[Bab 16] Dekat

53 8 4
                                    

Jika ada kesamaan nama tokoh, tempat kejadian ataupun cerita, itu adalah kebetulan semata dan tidak ada unsur kesengajaan.
[*****]

“Kar, hayu!” seru Ayumi bersemangat. (ayo)

Angkara yang sedang memarkir motor hanya mendesah pasrah. “Iya sok duluan, aku, 'kan markirin motor.”

Hari ini adalah hari paling sial buat Angkara. Gara-gara kemarin kalah bermain game, dia harus rela mengeluarkan seluruh uang sakunya untuk Ayumi.

“Cepet atuh!”

“Iya, iya, Tuan Putri,” Angkara berlari kecil menghampiri perempuan yang berbeda tinggi setengah meter darinya itu.

“Nah gitu dong, nurut. Kamu, ‘kan tahu sekarang aku yang jadi tuan putrinya,” kalimat terakhir Ayumi tak terselesaikan karena dia sudah sibuk tertawa dengan puas.

Semenjak kejadian bola basket, Ayumi dan Angkara benar-benar menjadi lengket. Memang tanpa diduga, sesuatu yang tak mengenakkan itu malah membuat Ayumi memiliki teman dekat laki-laki sekarang.

Awalnya Angkara yang terus-terusan mendekati Ayumi. Mengikuti ke manapun dia melangkah. Setelah seminggu berlalu, ternyata kekesalan Ayumi malah semakin berkurang. Dia menjadi terbiasa dengan kehadiran Angkara di sampingnya.

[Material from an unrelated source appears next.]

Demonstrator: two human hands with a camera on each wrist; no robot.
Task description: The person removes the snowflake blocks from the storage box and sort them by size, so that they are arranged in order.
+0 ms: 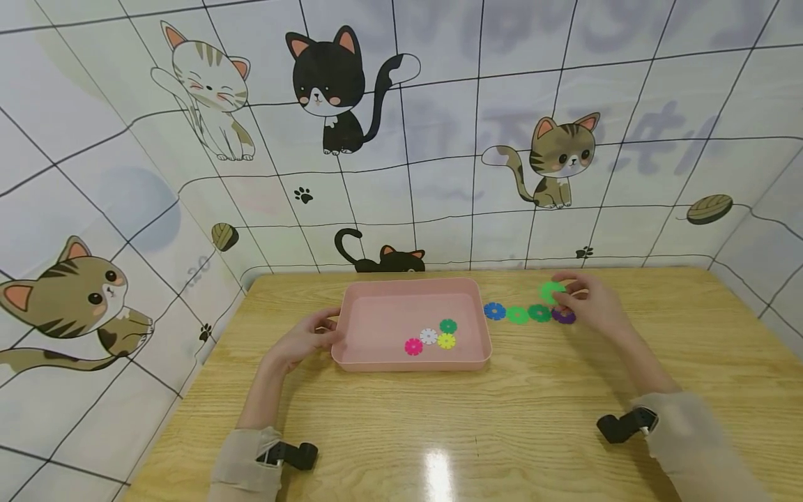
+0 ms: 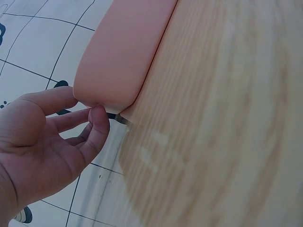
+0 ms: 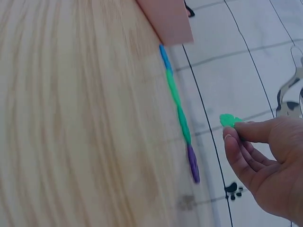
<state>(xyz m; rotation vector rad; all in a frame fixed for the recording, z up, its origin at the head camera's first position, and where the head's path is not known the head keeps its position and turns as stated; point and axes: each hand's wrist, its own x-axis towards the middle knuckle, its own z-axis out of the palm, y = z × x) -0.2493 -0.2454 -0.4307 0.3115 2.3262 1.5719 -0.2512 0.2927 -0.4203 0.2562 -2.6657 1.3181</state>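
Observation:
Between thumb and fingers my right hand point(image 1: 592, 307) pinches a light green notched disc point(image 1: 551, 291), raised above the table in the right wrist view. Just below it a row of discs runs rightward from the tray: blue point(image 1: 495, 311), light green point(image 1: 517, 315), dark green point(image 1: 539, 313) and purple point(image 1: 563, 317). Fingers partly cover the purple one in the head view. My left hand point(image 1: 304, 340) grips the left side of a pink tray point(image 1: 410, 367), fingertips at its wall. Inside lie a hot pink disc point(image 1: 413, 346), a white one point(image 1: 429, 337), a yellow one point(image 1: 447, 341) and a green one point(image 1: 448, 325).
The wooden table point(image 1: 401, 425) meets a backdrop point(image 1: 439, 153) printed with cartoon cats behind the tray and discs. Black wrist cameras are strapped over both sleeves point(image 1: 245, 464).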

Dan sekarang sebulan telah berlalu semenjak kejadian itu. Bahkan Angkara sekarang sudah terbiasa berbicara aku-kamu dengan Ayumi.

“Beli apa sih, Yum? Jangan lebih dari seratus ribu, loh.”

“Apaan, sih. Kamu jangan bercanda, ya. Novel itu yang paling murah aja sembilan puluh ribu.” Ayumi berhenti di rak buku yang menampilkan jajaran novel-novel best seller. “Kamu, ‘kan janjinya beliin semuuuaa yang aku pingin selama satu hari ini. Full, dari pagi sampai malam.”

“Ya gak gitu juga Yum, cara kerjanya. Aku bisa bangkrut, loh.”

“Tenang, tenang. Aku juga masih punya kira-kira atuh, Kar.” Mata Ayumi masih saja menelusuri judul-judul familier yang ada di hadapannya. “Nah, ketemu juga kamu!” novel berjudul Athena tersebut langsung didekap erat-erat olehnya. Lalu tanpa sadar merekahlah senyuman manis Ayumi.

“Sip. Udah, yuk, cuss bayar!” Angkara menujuk tempat kasir dan akan melangkahkan kakinya.

“Ah, udahlah, gak jadi ai kitu mah! Gak usah beli aja sekalian!” otomatis raut muka Ayumi menjadi cemberut sekarang. Buku yang tadi didekapnya disimpan kembali ke tempat semula. Ayumi akan ngambek aja. Angkara tidak dapat dipercaya.

“Eh, Yum, Yum! Aku, ‘kan bercanda. Ngambekan pisan, ah.” Angkara menahan pergelangan tangan Ayumi agar tak kabur. “Iya, iya. Kamu boleh beli semua yang kamu mau. SEMUA.”

Ayumi tersenyum sangat lebar. Lalu membalikkan badannya. “Nah, gitu dong.” Tanpa pikir panjang dia kembali ke tempat tadi. Melewati Angkara yang terbengong di tempatnya.

Bisaan, ya, taktiknyaa,” cibir Angkara.

Toko buku yang Angkara dan Ayumi kunjungi berada di Kota Tamalaya. Butuh waktu dua jam yang harus ditempuh dari Kota Sukasenang. Begitulah, Sukasenang itu kota yang kecil. Buku-buku yang ada di supermarketnya tidak terlalu lengkap. Jadi, terpaksa harus pergi ke luar kota untuk memenuhi keinginan Ayumi.

“Yum, sini geura!” teriak Angkara dari arah timur.

“Apaan, sih, Kar. Kamu mah ih, teriak-teriak gitu, gandeng ah,” cerocos Ayumi ketika sudah di samping lelaki tersebut.